What to work on
The records underneath are to be printed in full and exactly, with no pictures carried over.

Supplied information
○ ○ ○ ○

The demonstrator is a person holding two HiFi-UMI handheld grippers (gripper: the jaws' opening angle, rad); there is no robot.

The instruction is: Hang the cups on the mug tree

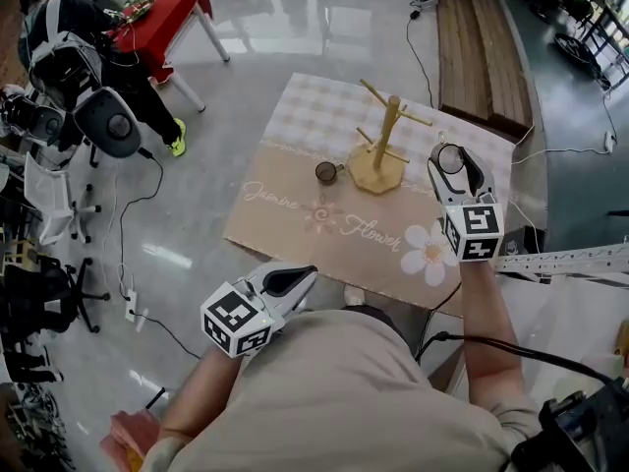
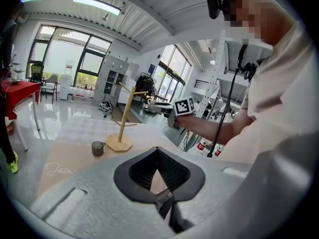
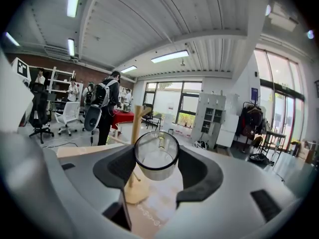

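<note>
A wooden mug tree (image 1: 388, 131) stands on a beige flowered mat (image 1: 295, 214), its pegs bare. A small dark glass cup (image 1: 326, 172) sits on the mat just left of the tree's base. My right gripper (image 1: 450, 151) hovers right of the tree, shut on a clear glass cup (image 1: 451, 159). In the right gripper view that cup (image 3: 157, 156) sits upright between the pads, with the tree's post (image 3: 134, 133) right behind it. My left gripper (image 1: 290, 280) is held low near the body, off the mat's near edge, shut and holding nothing. From the left gripper view, the tree (image 2: 125, 113) and the dark cup (image 2: 98, 148) lie ahead.
A red table (image 1: 167, 18) and a person with a backpack (image 1: 69, 57) are at the far left, with office chairs (image 1: 49, 200) near them. A wooden bench (image 1: 482, 47) lies behind the mat. Cables and a power strip (image 1: 131, 305) run over the glossy floor.
</note>
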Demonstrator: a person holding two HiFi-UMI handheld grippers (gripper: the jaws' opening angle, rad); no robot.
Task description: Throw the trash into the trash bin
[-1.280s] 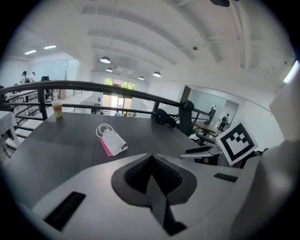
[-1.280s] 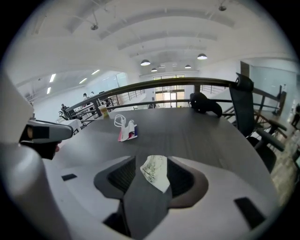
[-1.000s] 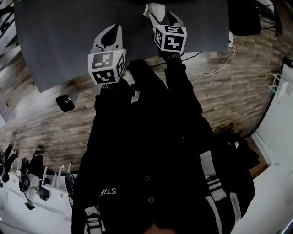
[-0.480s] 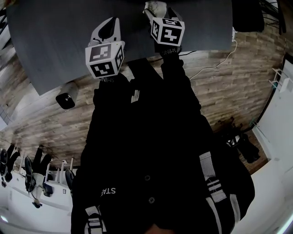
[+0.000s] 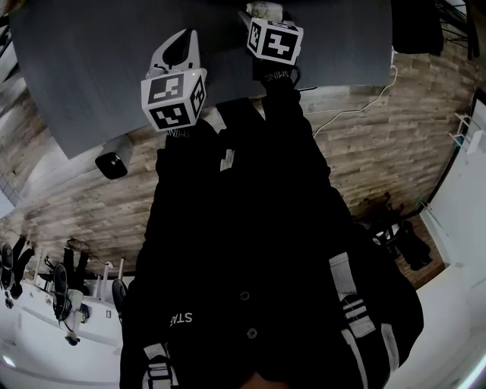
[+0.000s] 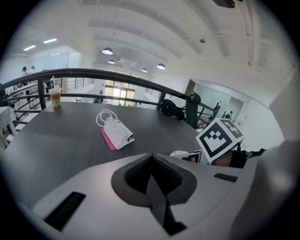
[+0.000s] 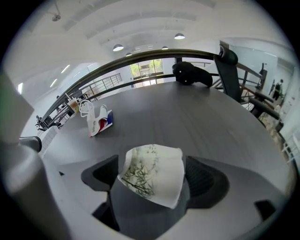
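Note:
A crumpled white paper cup (image 7: 153,173) with a green bamboo print lies between the jaws of my right gripper (image 7: 152,180) on the dark grey table (image 7: 197,117). These jaws have just been opening and stand wide, the left pad clear of the cup. In the head view the cup (image 5: 264,10) shows at the top edge beyond the right marker cube (image 5: 275,40). My left gripper (image 6: 151,174) hovers over the table with its pads together and nothing in them; it sits left of the right gripper (image 5: 262,17). A dark round bin (image 5: 112,164) stands on the floor by the table's left corner.
A white paper bag (image 6: 116,132) with a pink card lies further out on the table, also in the right gripper view as the bag (image 7: 96,121). A drink cup (image 6: 56,97) stands at the far edge. A black object (image 7: 190,74) rests by the railing.
The right gripper has moved further over the table, toward the picture's top, and its jaws have spread around the cup. The left gripper shifted slightly up and left early on, then stayed.

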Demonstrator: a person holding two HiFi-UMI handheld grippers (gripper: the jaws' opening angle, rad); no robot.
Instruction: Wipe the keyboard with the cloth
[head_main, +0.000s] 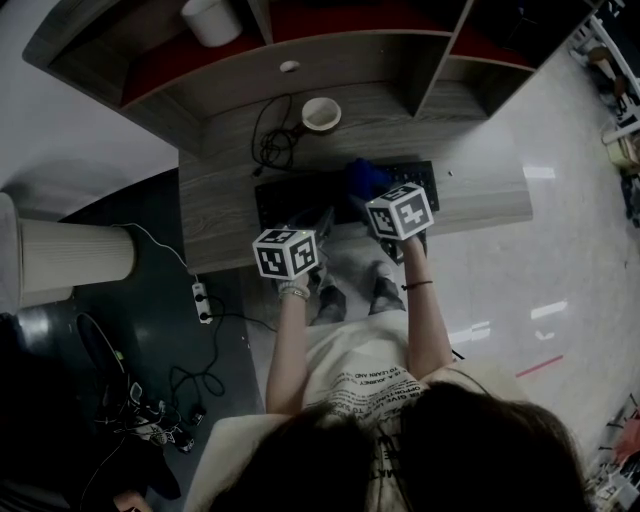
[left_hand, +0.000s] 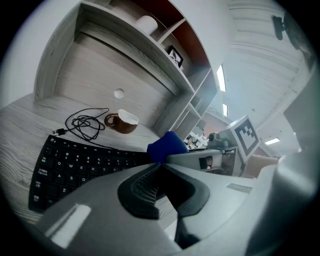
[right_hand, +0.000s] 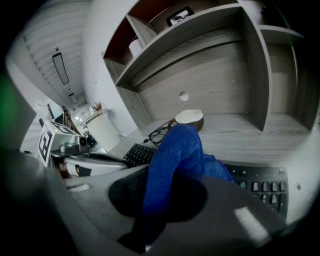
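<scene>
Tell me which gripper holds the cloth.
The right gripper: its jaws are shut on the blue cloth. The left gripper has nothing between its jaws.

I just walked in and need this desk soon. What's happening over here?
A person at the desk holds a gripper in each hand. The right gripper is clamped on a blue cloth, held over the middle of the black keyboard; whether it presses on the keys is unclear. The left gripper is shut and empty, hovering near the keyboard's front edge. A brown mug and a coiled cable lie behind the keyboard.
</scene>
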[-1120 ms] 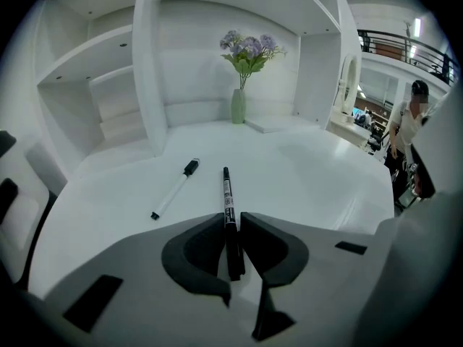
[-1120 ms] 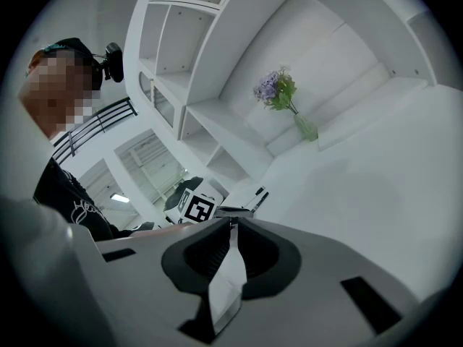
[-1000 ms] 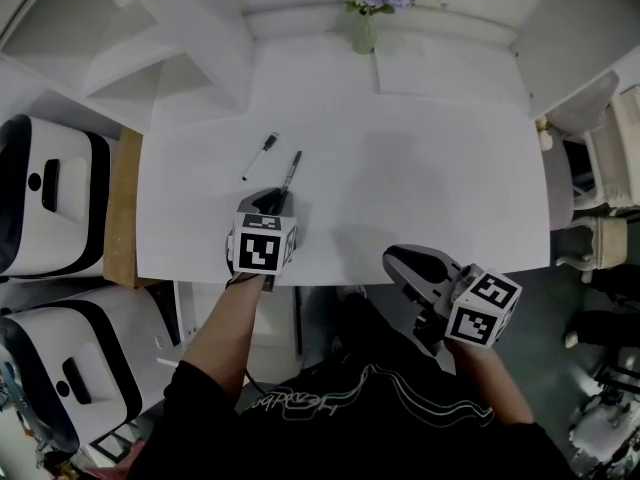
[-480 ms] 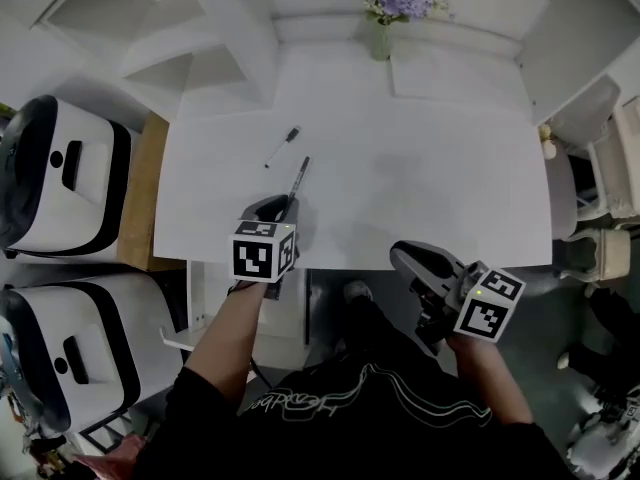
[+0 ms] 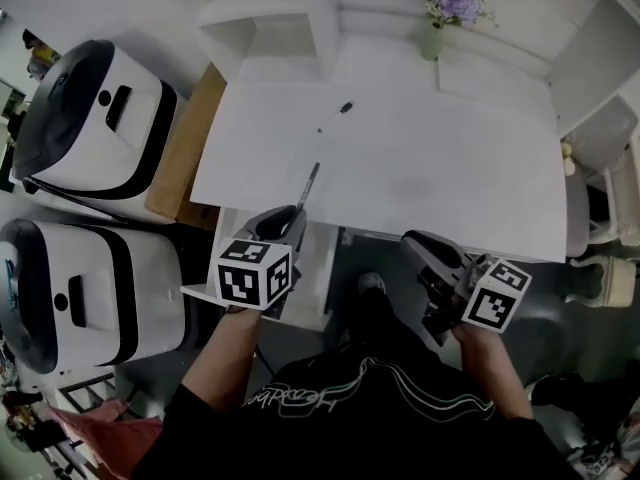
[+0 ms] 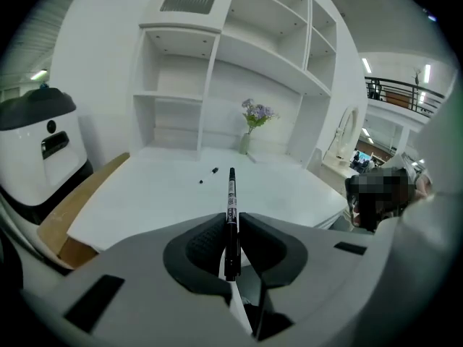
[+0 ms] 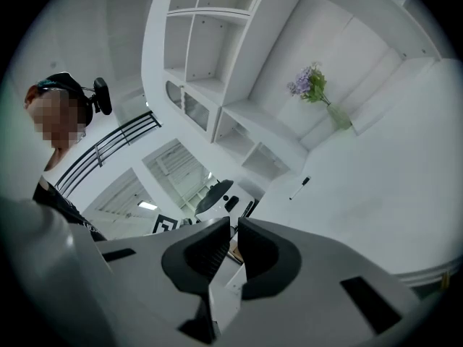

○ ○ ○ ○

Solution to this problem
The demonstrator is a person holding two HiFi-UMI handheld grippers (gripper: the jaws' opening angle, rad); there is no robot.

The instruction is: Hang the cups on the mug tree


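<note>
A wooden mug tree (image 1: 388, 131) stands on a beige flowered mat (image 1: 295, 214), its pegs bare. A small dark glass cup (image 1: 326, 172) sits on the mat just left of the tree's base. My right gripper (image 1: 450, 151) hovers right of the tree, shut on a clear glass cup (image 1: 451, 159). In the right gripper view that cup (image 3: 157, 156) sits upright between the pads, with the tree's post (image 3: 134, 133) right behind it. My left gripper (image 1: 290, 280) is held low near the body, off the mat's near edge, shut and holding nothing. From the left gripper view, the tree (image 2: 125, 113) and the dark cup (image 2: 98, 148) lie ahead.
A red table (image 1: 167, 18) and a person with a backpack (image 1: 69, 57) are at the far left, with office chairs (image 1: 49, 200) near them. A wooden bench (image 1: 482, 47) lies behind the mat. Cables and a power strip (image 1: 131, 305) run over the glossy floor.
</note>
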Demonstrator: a person holding two HiFi-UMI handheld grippers (gripper: the jaws' opening angle, rad); no robot.
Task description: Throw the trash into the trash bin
[-1.280s] 
[-1.280s] 
[-1.000s] 
[-0.480s] 
[+0.000s] 
[+0.000s] 
[+0.000s] 
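Note:
A crumpled white paper cup (image 7: 153,173) with a green bamboo print lies between the jaws of my right gripper (image 7: 152,180) on the dark grey table (image 7: 197,117). These jaws have just been opening and stand wide, the left pad clear of the cup. In the head view the cup (image 5: 264,10) shows at the top edge beyond the right marker cube (image 5: 275,40). My left gripper (image 6: 151,174) hovers over the table with its pads together and nothing in them; it sits left of the right gripper (image 5: 262,17). A dark round bin (image 5: 112,164) stands on the floor by the table's left corner.
A white paper bag (image 6: 116,132) with a pink card lies further out on the table, also in the right gripper view as the bag (image 7: 96,121). A drink cup (image 6: 56,97) stands at the far edge. A black object (image 7: 190,74) rests by the railing.
The right gripper has moved further over the table, toward the picture's top, and its jaws have spread around the cup. The left gripper shifted slightly up and left early on, then stayed.
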
Demonstrator: a person holding two HiFi-UMI handheld grippers (gripper: the jaws' opening angle, rad); no robot.
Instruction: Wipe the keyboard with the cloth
[head_main, +0.000s] 
[left_hand, +0.000s] 
[right_hand, +0.000s] 
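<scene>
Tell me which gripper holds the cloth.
The right gripper: its jaws are shut on the blue cloth. The left gripper has nothing between its jaws.

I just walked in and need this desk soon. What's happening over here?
A person at the desk holds a gripper in each hand. The right gripper is clamped on a blue cloth, held over the middle of the black keyboard; whether it presses on the keys is unclear. The left gripper is shut and empty, hovering near the keyboard's front edge. A brown mug and a coiled cable lie behind the keyboard.
</scene>
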[-1120 ms] 
[-1120 ms] 
[-1000 ms] 
[-480 ms] 
[+0 ms] 
[+0 ms] 
[+0 ms] 

No further output is expected.